Iran’s Nuclear Soul Searching
Oil exports constitute around three-quarters of Iran’s state revenues. Compared to last year, Iran’s total oil exports are down by almost 40 percent. The upcoming EU embargo could push the figure beyond 60 percent. Sanctions against Iran’s ports and shipping lanes are raising transaction costs, while those imposed on Iran’s banks and oil exports are undermining Iran’s currency, which has lost half of its value in recent months.
The World Bank and the IMF have markedly downgraded their forecast of Iran’s GDP growth for this year. From a relative high of 2.5-3 percent growth projection in mid-2011, the IMF is expecting only 0.36-percent growth, while the World Bank is projecting a 1-percent contraction for the year 2012. With declining currency reserves and stark depreciation of the Iranian rial, the inflation rate has risen to its highest levels in recent years, and declining growth is undermining employment-generation schemes.
But will the sanctions affect Iran’s nuclear calculus? Some argue that Iran is an ideological state, thus the sanctions are expected to have negligible impact on its nuclear ambitions. During the revolution, Iran’s spiritual leader Ayatollah Khomeini once stated, “economics is for donkeys.” Iran’s current President Mahmoud Ahmadinejad is also known for his antipathy toward conventional macroeconomic insights, always stating his preference for “social justice and redistribution.”

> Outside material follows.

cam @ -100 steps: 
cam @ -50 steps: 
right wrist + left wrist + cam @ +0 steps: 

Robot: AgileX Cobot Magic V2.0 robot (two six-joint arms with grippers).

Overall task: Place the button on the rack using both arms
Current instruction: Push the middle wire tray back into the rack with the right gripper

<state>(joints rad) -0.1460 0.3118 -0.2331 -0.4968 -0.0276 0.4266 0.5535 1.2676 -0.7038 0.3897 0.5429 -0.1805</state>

However, the reality is much more complex. The fact is that Iran is a trillion-dollar economy in deep need of investments, stability, and growth to battle high levels of inflation and unemployment in a country of 75 million people, lest it risk internal instability. Also, Iran’s leadership isn’t monolithic: pragmatists, moderates, and the influential merchant class (Bazaaris) have always emphasized the importance of macroeconomic buoyancy. Beyond ideology, regime survival and political stability constitute a central role in Iran’s political calculations.
In the past, Iran could afford to defy the West because it benefited from improved ties with rising powers, trade with European economies, and record-high oil prices. Now, Iran is not only facing declining oil exports and estrangement from Europe, but it is also coming under growing pressure by the Russians, Chinese, and Indians to strike a compromise with the West. Ahead of the recent nuclear talks in Moscow, leaders from Beijing, New Delhi, and Moscow have all called on Iran to cooperate with the IAEA and resolve outstanding questions over its nuclear program.
Sensing growing pressure from Eastern powers, the Iranians have displayed greater urgency for compromise. Surprisingly, even the head of Iran’s parliament, Ali Larijani, who is known for his tough stance on the nuclear issue, struck a softer tone when he said, “Concerning the level of uranium enrichment, Iran can define it according to its needs and desires.”
What we are witnessing is a major shift in Iran’s international position. Gradually, Tehran is beginning to realize that the BRICS are neither reliable partners nor are they capable of meeting Iran’s growing economic and security needs as the West tightens the noose around the Islamic regime.
The last thing Iran wants is to antagonize the West just to find itself at the mercy of (less-developed) Eastern powers. After all, one of the main slogans during the Iranian revolution was “neither West nor East, only the Islamic Republic.” This kind of thinking is precisely why Iran could eventually strike a deal with the West.
We maybe moving towards a “G-Zero” world, but the emerging powers are still too busy with their domestic political needs and mercantilist objectives to rescue Iran, especially while the West is showing tremendous internal cohesion and determination on the Iranian issue.